How will the UK's financial services sector adapt to huge increase in demand post-Covid?

The market for Mergers, Acquisitions and other deals has, in the past two years, weathered periods of quiet during lockdowns and periods of boom as the economy reopened and optimism returned. This high demand looks set to continue well into 2022 with a new survey indicating that 90% of dealmakers expect stronger activity over the next 12 months. Much of this demand is expected to be driven by distressed deals and cheap UK companies, with analysis from Schroders indicating that on average, UK companies are undervalued by around 30%. Further to this, at points in 2021 deal volumes were at their highest since 2006.

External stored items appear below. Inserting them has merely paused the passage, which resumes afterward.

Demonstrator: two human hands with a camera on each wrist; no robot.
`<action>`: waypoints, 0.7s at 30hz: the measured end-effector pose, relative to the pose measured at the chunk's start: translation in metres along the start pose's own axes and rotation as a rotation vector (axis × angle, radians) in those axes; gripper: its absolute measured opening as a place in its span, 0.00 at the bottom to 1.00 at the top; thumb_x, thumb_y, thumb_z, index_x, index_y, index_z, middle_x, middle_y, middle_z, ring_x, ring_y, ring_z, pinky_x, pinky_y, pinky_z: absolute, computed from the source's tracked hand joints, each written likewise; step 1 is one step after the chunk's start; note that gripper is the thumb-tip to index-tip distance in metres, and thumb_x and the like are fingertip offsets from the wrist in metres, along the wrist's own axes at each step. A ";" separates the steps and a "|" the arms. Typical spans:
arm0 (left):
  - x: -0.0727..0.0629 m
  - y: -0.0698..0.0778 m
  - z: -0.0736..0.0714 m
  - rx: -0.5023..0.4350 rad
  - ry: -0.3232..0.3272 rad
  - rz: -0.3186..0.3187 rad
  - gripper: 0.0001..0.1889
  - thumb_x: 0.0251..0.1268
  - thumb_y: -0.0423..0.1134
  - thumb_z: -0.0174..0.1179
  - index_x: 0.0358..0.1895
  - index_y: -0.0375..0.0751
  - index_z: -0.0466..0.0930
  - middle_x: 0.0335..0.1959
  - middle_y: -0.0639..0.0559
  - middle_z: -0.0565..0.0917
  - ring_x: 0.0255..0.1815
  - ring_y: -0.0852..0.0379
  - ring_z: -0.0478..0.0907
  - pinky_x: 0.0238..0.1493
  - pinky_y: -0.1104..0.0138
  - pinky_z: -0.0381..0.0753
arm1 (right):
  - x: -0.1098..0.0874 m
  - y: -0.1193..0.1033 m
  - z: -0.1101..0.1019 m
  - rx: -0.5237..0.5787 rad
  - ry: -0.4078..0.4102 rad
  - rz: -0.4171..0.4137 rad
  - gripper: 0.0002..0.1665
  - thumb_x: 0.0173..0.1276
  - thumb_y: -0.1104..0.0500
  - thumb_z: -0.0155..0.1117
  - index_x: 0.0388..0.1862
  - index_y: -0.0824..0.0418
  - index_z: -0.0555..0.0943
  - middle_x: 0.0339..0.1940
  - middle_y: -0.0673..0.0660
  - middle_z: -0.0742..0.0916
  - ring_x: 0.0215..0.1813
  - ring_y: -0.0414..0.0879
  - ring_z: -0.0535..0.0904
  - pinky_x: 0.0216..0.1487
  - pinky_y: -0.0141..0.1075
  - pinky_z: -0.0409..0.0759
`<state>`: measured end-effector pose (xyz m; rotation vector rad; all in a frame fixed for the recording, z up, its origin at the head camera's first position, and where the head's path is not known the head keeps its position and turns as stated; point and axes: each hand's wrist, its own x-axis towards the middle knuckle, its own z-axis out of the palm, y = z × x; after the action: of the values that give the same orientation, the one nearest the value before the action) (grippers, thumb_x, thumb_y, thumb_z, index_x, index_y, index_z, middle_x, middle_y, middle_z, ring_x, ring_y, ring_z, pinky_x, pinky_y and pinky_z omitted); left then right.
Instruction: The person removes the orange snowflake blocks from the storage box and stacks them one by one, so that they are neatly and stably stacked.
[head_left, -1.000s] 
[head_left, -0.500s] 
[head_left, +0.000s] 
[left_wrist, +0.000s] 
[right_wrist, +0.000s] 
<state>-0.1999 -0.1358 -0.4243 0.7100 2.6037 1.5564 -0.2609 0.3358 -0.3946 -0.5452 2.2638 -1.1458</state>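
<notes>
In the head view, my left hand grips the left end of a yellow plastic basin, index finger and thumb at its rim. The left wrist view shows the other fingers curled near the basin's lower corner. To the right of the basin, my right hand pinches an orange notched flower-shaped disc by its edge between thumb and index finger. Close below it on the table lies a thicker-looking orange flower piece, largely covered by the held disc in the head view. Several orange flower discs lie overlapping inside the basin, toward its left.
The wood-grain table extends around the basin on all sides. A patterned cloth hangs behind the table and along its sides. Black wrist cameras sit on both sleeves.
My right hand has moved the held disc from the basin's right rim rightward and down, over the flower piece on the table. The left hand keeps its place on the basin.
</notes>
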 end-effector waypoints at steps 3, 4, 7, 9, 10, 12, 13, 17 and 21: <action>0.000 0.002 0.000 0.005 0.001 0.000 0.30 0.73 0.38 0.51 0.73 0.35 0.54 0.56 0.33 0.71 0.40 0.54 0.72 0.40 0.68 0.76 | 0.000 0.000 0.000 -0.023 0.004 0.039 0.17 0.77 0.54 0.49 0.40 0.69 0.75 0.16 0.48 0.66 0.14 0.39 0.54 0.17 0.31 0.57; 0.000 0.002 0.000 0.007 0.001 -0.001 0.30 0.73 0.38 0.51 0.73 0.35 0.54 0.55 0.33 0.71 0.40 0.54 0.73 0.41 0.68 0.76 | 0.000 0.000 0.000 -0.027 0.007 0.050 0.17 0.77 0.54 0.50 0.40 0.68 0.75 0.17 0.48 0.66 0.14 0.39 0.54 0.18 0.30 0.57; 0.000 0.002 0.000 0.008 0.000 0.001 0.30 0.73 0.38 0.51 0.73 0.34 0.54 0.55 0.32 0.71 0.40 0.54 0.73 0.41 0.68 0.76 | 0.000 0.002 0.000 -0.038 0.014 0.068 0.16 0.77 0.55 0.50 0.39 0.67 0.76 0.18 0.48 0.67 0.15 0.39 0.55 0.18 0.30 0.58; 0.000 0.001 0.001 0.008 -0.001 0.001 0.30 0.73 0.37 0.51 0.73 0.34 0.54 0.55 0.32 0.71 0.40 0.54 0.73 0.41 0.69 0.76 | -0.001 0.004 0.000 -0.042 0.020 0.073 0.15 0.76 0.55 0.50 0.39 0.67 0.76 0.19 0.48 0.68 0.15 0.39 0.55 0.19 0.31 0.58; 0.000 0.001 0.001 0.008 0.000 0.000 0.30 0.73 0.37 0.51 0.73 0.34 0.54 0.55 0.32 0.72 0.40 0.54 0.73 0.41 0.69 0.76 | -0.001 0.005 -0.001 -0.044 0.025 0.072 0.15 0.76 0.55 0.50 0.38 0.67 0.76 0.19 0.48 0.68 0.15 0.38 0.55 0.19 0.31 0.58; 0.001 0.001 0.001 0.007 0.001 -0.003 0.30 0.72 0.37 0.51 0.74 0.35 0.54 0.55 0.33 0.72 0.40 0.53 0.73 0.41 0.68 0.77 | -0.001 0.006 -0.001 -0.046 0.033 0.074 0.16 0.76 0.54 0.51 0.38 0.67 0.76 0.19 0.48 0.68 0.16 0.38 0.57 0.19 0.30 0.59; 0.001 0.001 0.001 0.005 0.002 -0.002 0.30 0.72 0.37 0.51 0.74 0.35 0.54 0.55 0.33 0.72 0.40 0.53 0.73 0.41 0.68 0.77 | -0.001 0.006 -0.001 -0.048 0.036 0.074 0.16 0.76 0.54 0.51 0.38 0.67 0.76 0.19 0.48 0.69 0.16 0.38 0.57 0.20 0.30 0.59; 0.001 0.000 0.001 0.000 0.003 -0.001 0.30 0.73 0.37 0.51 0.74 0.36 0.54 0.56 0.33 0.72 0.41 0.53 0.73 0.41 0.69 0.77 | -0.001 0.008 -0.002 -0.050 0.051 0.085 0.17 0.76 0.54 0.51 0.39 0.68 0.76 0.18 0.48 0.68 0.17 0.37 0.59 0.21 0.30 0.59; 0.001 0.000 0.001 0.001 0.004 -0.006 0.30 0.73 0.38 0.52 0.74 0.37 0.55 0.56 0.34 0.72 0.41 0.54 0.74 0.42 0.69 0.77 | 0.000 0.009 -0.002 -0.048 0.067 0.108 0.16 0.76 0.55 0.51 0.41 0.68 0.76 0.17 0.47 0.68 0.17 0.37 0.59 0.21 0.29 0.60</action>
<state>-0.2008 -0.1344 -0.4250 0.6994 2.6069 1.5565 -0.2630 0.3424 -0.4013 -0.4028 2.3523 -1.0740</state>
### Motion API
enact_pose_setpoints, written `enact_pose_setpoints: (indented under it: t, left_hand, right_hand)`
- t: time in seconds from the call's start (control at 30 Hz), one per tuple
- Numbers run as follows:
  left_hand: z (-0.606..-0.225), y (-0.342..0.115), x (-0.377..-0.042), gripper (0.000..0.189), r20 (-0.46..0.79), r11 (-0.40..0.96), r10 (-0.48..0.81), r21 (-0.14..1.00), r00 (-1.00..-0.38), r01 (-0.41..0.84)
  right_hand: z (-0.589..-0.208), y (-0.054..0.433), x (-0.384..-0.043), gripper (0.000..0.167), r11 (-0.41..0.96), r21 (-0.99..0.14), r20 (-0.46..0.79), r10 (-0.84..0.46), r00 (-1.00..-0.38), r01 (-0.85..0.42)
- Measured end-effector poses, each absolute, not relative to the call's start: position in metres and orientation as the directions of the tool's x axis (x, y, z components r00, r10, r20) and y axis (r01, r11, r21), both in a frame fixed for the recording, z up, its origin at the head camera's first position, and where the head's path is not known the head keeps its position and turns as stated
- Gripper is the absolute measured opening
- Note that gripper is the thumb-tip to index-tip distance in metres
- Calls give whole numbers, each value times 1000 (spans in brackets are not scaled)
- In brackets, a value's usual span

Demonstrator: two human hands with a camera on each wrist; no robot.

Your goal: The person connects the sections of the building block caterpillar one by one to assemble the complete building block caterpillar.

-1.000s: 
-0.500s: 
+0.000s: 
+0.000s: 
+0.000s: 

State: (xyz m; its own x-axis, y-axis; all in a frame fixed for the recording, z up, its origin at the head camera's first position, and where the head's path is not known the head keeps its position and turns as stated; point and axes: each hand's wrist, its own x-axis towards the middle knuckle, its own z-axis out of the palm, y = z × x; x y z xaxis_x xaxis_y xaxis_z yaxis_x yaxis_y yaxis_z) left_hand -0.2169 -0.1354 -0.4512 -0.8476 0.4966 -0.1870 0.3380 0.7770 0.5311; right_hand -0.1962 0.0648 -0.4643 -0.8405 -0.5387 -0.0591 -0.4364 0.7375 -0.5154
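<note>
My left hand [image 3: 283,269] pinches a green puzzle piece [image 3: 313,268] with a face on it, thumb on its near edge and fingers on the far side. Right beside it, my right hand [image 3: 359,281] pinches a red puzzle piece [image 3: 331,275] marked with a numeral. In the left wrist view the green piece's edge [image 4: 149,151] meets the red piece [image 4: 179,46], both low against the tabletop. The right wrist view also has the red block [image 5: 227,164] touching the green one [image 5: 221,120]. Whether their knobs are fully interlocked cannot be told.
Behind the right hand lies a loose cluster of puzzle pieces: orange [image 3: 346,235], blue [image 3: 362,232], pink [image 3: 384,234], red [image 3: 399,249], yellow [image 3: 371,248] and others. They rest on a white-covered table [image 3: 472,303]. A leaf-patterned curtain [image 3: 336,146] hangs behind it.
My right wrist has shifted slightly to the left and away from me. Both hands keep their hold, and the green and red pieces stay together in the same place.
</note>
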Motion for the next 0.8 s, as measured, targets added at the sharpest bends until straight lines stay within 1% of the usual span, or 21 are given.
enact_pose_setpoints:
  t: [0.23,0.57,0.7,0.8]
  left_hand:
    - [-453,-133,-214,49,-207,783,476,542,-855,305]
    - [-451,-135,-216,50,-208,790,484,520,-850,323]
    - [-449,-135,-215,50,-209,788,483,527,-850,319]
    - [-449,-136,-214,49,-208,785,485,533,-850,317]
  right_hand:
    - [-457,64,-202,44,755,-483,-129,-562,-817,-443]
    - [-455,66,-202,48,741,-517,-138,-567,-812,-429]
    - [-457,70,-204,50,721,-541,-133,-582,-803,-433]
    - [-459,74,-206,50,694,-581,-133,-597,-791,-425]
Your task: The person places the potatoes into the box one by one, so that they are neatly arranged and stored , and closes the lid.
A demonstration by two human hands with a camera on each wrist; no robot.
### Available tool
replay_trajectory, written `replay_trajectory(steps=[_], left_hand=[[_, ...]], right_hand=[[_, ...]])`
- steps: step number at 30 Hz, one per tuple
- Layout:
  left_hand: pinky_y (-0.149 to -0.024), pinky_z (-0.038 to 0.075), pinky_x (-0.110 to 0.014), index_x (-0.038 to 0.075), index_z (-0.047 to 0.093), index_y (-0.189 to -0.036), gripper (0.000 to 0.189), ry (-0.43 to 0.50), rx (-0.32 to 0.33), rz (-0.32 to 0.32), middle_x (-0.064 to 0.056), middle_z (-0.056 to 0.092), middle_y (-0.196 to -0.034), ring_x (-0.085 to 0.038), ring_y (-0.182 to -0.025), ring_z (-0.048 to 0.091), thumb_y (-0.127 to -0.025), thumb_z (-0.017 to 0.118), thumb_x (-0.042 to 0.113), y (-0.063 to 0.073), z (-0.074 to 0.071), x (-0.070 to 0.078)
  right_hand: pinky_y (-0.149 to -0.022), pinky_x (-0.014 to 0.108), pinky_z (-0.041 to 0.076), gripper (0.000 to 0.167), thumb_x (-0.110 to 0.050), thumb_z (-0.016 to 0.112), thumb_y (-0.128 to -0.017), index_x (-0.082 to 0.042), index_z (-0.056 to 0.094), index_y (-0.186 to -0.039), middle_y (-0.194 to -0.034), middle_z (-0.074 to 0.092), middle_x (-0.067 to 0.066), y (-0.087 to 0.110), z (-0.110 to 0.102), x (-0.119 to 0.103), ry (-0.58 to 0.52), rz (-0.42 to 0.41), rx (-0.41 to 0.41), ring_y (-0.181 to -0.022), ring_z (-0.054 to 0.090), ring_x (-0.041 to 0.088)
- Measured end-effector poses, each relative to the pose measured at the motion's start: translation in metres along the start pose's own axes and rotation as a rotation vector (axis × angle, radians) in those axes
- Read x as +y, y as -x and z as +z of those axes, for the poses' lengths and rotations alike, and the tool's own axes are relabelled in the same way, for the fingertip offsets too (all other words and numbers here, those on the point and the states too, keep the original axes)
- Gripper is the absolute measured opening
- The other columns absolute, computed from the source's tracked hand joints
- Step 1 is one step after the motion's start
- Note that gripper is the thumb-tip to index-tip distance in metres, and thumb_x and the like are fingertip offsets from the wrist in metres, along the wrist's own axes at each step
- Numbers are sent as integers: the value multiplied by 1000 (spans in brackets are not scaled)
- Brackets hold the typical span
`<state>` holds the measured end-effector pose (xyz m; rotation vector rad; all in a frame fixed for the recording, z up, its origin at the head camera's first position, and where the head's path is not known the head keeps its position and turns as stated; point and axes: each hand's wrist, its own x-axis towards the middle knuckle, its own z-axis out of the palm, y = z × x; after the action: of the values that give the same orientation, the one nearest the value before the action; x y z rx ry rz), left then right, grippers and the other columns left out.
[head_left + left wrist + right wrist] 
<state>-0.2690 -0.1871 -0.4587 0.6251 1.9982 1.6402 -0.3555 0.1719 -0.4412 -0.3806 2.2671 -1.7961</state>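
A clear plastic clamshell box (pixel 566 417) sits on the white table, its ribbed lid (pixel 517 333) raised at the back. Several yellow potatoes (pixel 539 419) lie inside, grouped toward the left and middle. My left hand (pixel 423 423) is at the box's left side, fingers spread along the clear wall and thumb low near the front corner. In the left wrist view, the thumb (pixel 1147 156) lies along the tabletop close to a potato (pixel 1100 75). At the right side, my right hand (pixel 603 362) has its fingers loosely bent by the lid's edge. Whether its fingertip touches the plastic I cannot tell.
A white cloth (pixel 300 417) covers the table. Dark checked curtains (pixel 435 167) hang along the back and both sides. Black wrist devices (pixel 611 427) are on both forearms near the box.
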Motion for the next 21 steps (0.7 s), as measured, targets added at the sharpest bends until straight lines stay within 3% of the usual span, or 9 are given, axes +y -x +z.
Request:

The volume of deals has been noticed by professional service and accounting firms, a sector which has seen a far quieter year given Covid-19 and Brexit. Mid-sized firms have disrupted the sector this year, taking on many of these large clients, and offering more tailored solutions to clients. As such, this is an opportunity for these firms to further monopolise and aid both buyers and sellers in the private sector to ensure neither party falls flat at a time of rapid deals, and surges in cashflow and financial backing driving deals quicker than ever before. These firms are standing as the flexible resource keeping the deals market afloat at key times when the difference between a deal going through and it falling through can be a matter of minutes. The end of the Big Four's near monopoly could also open the door for smaller, more nimble firms to further capitalise, and the increasing demand for consultancy around deals means that those looking for a more tailored service will in many cases look to smaller, more agile providers.